Estimated read time: 5-6 minutes
SALT LAKE CITY — For the last four years, Donovan Mitchell has heard the same thing from fans in Detroit, New York, Dallas, and about half dozen other NBA cities: We should have drafted you.
For those fans, it's easy: Their team missed out on an All-Star guard that is trending toward being an All-NBA player when Mitchell slipped into the middle of the first round.
For him, though, it's not that simple.
"I don't think that I would be who I am," Mitchell said.
Mitchell came to Utah simply hoping to crack the rotation. A month into his first season, he was the headliner, masterfully filling the void left by Gordon Hayward. He walked onto a team in need of a dynamic scorer, and he became one.
"There was an opportunity there and I was able to take it," Mitchell said.
Four years later, he's faced with another opportunity.
There aren't a lot of teams that enter a year with a legitimate chance to win an NBA championship. The Jazz added some depth to what was already the league's best regular season team, hoping to better compete when the postseason rolls around. But it won't be Rudy Gay, Jared Butler or Eric Paschall who will determine how far the Jazz go.
That burden will ultimately fall on Mitchell.
Mitchell has become one of the most lethal scorers in the NBA. In Utah's last two playoff runs, he's averaged nearly 34 points on 46% 3-point shooting, showing he's more than capable of handling the offensive load. In Utah's eliminating Game 6 loss to the Los Angeles Clippers in June, Mitchell nearly had a 40-point triple-double — on a bum ankle.
So what more could he have done? It's a fair question, but Mitchell has an easy answer: Win.
"The stats are great and ultimately we're all judged on the ring," Mitchell said. "It's great to have those stats and whatever, but we lost in six games."
He's mastered the scoring part of the game. No one can consistently stay in front of him in isolation; he's an elite 3-point shooter — including one of the best deep 3 marksmen in the game; and his handle allows him to get to pretty much any spot he wants. Those skills have allowed Mitchell to put up some monster numbers, but they haven't yet led to the ultimate team success.
For the Jazz to breakthrough, it's up to Mitchell to expand his game. It's up to him to not just be an All-Star player but an All-NBA one. It's up to him to not just be an elite scorer but an elite all-around player.

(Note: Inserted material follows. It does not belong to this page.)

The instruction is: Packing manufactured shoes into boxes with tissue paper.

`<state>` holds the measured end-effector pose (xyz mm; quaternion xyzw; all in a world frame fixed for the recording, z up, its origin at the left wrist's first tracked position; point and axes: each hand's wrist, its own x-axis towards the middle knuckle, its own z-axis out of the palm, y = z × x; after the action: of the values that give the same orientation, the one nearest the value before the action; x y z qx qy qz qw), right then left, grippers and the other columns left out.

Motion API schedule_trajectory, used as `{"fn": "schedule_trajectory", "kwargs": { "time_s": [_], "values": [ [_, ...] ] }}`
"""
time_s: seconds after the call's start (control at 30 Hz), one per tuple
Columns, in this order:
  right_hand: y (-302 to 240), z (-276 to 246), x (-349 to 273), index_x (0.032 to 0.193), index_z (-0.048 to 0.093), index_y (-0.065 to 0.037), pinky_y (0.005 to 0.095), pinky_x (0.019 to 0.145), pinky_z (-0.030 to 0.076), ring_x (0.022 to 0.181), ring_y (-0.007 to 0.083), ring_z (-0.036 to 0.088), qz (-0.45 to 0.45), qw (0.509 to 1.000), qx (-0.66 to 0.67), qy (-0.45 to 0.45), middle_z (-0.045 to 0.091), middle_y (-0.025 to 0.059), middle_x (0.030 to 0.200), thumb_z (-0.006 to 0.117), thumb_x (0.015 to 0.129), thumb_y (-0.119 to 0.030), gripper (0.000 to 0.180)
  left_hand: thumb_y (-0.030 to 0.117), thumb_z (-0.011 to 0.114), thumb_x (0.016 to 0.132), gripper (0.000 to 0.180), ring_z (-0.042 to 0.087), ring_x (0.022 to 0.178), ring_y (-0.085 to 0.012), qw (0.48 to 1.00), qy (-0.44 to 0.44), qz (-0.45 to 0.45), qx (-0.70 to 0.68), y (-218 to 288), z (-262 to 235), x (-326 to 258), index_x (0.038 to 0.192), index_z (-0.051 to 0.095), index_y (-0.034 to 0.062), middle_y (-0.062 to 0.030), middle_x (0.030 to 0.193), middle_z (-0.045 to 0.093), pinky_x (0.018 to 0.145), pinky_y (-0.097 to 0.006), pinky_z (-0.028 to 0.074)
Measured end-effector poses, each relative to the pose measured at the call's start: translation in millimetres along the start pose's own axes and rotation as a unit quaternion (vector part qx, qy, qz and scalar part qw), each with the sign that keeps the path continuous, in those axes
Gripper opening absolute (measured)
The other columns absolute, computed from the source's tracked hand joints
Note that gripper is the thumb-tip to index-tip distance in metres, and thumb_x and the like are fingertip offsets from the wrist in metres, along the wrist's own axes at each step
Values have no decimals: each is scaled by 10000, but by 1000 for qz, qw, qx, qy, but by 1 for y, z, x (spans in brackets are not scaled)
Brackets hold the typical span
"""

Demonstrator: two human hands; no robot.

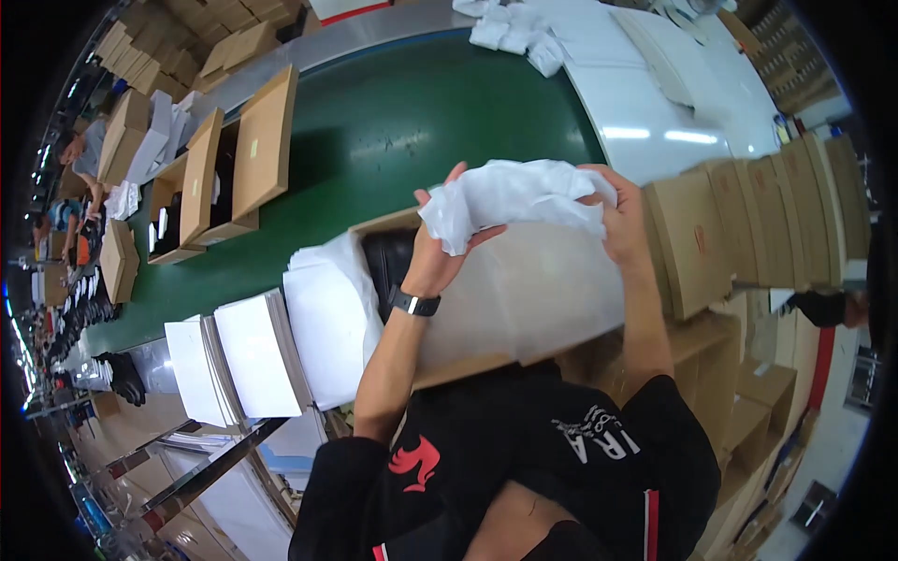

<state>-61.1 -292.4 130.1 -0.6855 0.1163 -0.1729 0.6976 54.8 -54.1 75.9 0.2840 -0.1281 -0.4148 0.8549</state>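
A crumpled strip of white tissue paper [524, 192] is stretched between my two hands above an opened cardboard box. My left hand [438, 257], with a dark watch at the wrist, is closed round its left end, fingers partly behind the paper. At the other end, my right hand [625, 224] grips the paper between thumb and fingers. Below them, the brown box [385, 222] is lined with a pale translucent sheet [533, 290]. Black leather, apparently a shoe [387, 257], shows at the box's left side; the sheet covers the rest.
A green conveyor belt [412, 112] runs behind the box, bearing opened shoe boxes [265, 145] at left. White paper stacks [257, 351] stand left of my box. Upright brown boxes [697, 238] line the right. Crumpled paper [514, 33] lies by the white table [645, 103]. Other people [89, 154] work far left.
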Motion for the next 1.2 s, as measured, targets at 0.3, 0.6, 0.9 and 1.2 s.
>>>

Mitchell hasn't shied away from that.
He's used the preseason, when players of his status can often afford to meander through plays, quarters and even games without much fear of retribution, to set a new standard for himself defensively. He's taken it on himself to stay in front of his man, tried to create turnovers and urgently rotate.
Most important of all, he showed extra effort.

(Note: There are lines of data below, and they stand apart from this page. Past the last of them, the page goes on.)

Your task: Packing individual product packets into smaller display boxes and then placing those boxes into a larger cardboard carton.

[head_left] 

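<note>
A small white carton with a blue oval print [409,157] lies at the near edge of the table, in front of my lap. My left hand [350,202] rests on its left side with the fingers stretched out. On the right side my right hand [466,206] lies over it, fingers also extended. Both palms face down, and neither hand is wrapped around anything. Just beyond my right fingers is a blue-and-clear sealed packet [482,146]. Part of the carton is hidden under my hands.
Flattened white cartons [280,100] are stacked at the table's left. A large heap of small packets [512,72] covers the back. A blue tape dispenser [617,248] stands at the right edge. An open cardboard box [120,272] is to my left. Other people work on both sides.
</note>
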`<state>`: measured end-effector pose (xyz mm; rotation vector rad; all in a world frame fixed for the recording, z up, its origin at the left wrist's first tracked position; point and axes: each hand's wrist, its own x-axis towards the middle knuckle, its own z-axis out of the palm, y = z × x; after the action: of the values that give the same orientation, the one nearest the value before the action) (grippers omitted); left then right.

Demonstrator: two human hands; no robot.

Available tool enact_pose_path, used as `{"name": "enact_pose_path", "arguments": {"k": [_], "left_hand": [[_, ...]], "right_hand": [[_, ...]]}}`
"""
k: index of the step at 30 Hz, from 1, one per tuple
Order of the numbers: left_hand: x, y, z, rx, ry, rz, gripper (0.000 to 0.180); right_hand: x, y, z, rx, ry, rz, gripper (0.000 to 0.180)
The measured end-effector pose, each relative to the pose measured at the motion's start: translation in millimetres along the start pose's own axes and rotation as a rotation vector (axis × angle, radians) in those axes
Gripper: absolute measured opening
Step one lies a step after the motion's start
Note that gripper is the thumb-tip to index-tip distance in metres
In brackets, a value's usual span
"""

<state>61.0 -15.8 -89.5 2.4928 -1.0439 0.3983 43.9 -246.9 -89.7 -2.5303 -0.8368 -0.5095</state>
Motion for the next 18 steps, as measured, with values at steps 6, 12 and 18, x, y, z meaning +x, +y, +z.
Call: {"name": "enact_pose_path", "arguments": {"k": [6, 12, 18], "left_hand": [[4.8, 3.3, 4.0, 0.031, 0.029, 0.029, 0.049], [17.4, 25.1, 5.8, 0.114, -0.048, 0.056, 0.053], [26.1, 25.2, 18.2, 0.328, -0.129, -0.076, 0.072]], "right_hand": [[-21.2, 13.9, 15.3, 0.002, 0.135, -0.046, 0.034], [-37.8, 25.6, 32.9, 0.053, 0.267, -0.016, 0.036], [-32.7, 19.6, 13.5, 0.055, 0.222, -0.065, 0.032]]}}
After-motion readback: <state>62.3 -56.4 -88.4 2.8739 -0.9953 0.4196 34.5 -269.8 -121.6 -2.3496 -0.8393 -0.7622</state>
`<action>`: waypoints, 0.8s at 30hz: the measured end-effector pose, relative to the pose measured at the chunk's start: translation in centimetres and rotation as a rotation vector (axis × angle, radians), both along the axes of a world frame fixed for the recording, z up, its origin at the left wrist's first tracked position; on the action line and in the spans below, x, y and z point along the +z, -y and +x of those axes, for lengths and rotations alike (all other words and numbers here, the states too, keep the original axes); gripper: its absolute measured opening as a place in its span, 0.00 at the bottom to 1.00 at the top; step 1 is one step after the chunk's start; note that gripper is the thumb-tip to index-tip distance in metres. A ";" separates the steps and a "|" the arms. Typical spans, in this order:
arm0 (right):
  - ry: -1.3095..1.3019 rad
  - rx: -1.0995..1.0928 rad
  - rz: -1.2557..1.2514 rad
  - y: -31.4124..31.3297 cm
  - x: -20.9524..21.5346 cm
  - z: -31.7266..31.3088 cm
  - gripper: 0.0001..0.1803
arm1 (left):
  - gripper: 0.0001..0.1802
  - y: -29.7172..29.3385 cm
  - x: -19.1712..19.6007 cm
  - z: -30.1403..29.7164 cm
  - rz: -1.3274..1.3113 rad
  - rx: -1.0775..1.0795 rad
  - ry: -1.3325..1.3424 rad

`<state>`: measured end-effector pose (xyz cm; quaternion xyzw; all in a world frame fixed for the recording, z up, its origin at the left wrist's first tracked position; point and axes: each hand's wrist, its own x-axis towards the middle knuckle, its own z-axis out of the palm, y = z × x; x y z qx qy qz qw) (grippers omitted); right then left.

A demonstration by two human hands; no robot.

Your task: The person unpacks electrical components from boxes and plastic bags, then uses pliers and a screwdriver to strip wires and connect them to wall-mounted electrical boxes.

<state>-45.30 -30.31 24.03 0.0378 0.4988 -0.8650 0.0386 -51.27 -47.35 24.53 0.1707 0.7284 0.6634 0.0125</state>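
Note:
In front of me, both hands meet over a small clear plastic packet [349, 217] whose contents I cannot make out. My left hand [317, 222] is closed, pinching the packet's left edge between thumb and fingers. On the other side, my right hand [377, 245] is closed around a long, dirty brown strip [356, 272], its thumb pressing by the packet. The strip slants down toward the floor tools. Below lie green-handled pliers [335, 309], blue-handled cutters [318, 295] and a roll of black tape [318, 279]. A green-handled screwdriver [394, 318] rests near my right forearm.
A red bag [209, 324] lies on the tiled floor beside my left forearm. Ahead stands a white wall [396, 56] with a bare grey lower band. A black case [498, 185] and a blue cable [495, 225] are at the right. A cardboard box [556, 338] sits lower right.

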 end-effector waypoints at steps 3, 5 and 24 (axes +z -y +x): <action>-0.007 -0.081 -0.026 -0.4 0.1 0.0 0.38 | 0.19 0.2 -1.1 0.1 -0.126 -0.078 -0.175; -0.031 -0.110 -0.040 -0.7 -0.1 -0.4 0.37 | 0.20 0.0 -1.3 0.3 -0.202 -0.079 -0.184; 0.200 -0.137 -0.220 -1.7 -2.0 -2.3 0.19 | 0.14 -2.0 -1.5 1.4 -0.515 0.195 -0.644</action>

Mitchell played on one leg by the end of last season, but it showed just how crucial every man was to the Jazz defense. Rudy Gobert can cover up a lot of warts, but he can't be in multiple places at the same time. When the Jazz couldn't stay in front of the Clippers' guards, Gobert was forced to the rim to stop layups. That led to wide open 3 after wide open 3, and the Jazz lost four straight.

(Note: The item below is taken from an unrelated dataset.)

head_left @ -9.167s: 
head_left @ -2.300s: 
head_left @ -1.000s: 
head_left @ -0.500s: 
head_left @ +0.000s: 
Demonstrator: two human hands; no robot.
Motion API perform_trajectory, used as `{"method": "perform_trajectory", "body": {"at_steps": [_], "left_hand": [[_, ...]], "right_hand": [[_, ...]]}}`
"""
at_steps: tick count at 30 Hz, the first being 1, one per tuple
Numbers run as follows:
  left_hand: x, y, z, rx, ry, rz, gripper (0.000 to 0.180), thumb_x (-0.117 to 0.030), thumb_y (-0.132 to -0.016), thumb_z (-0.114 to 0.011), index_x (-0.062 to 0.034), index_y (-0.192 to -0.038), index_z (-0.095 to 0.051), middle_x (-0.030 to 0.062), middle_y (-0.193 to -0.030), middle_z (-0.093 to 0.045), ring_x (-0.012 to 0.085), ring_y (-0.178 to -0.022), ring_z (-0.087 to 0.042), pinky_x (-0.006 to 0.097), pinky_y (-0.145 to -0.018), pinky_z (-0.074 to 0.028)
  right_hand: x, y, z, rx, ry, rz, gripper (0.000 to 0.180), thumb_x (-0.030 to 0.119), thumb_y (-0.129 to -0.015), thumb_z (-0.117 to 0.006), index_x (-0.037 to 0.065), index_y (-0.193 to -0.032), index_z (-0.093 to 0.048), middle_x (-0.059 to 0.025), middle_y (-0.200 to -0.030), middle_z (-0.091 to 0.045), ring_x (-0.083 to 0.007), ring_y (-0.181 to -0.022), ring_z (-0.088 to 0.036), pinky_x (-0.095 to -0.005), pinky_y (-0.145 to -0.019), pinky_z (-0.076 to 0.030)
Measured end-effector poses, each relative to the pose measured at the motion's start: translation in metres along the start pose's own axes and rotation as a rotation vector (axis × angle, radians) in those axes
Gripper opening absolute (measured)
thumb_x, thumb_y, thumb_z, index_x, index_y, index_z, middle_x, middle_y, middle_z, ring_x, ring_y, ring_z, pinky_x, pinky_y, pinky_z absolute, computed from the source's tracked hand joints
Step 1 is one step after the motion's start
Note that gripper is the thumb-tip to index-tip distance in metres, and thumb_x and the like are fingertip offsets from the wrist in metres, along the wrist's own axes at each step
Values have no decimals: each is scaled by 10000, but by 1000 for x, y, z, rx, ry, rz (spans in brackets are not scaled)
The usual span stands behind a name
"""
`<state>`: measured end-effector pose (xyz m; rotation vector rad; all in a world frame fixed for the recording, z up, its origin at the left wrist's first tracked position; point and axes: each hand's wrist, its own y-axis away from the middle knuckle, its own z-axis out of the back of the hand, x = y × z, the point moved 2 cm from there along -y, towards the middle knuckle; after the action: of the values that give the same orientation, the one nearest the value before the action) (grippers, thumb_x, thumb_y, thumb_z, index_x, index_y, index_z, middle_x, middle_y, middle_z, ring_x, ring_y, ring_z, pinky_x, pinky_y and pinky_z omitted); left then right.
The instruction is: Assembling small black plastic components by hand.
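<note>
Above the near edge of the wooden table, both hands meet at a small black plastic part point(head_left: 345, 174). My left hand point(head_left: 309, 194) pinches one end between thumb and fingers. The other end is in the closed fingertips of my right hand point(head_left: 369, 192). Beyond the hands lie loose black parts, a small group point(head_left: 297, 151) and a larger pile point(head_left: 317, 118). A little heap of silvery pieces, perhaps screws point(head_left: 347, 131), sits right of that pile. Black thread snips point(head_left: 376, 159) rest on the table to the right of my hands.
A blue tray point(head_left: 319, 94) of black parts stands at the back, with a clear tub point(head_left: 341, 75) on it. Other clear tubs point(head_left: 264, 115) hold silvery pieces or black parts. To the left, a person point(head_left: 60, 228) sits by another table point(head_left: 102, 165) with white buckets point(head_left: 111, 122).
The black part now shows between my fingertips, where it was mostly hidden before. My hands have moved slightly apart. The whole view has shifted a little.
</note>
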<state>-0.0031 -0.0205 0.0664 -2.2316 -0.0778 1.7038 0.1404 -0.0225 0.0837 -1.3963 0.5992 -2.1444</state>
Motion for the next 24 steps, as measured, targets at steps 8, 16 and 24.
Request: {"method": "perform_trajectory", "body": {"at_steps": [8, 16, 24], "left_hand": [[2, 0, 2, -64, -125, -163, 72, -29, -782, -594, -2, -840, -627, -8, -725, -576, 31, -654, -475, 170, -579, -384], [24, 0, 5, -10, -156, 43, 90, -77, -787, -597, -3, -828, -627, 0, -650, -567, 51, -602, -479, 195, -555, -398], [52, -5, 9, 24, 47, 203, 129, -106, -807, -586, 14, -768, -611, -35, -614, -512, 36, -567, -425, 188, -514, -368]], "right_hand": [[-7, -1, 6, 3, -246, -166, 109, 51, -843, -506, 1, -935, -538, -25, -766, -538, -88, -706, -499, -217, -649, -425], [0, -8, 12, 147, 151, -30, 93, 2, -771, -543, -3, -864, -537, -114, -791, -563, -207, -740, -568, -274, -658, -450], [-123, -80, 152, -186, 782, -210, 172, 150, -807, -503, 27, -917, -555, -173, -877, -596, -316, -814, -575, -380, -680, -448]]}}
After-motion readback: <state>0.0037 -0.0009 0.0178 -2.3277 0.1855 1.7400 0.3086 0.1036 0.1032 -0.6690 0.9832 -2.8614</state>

While he was far from the only culprit, those struggles started with Mitchell.
"Defensively, I think he's got better and better," Joe Ingles said. "I think there's probably another level there for him that he wants to take."
Mitchell came into the league with buzz about his ability to defend on the perimeter. While his athleticism and long wingspan give him some advantages on that end, his heavy workload offensively has often led the Jazz to preserve his energy. Knowing this, Mitchell put in extra work trying to strengthen his legs so they could better hold up over the course of an 82-game season.
His offensive game can help there, too.
When asked what the next level would look like for him, Mitchell said the biggest thing would be efficiency — he wasn't just talking about his field goal percentage.
Mitchell has slowly become a more cerebral player. The improvements over the years have been clear: He wastes less movements on dribble moves, he no longer drives into the lane without a plan, and he's looking to get into the lane to set up teammates and not just score.
"Passing is probably one of the most impressive things (that Mitchell's improved on)," Ingles said. "Not those like, 'look over here and throw there' (passes) but just in general like off double teams, reading the pick and roll or whatever it is."
But, Mitchell admits, there's still room for growth there, too. He's looked at Damian Lillard and how he controls the offense as an example of what he wants to be able to do. Another example he's using? Jazz part-owner Dwyane Wade when he was a young player in Miami. Wade's leap led to a title; Mitchell wants his to end the same way.
Mitchell's got another opportunity. He's trying to take advantage again.
"For us to get to that next level, I'm gonna have to take that jump," Mitchell said. "I'm ready for it — mentally, physically — so now I got to go out there and do it."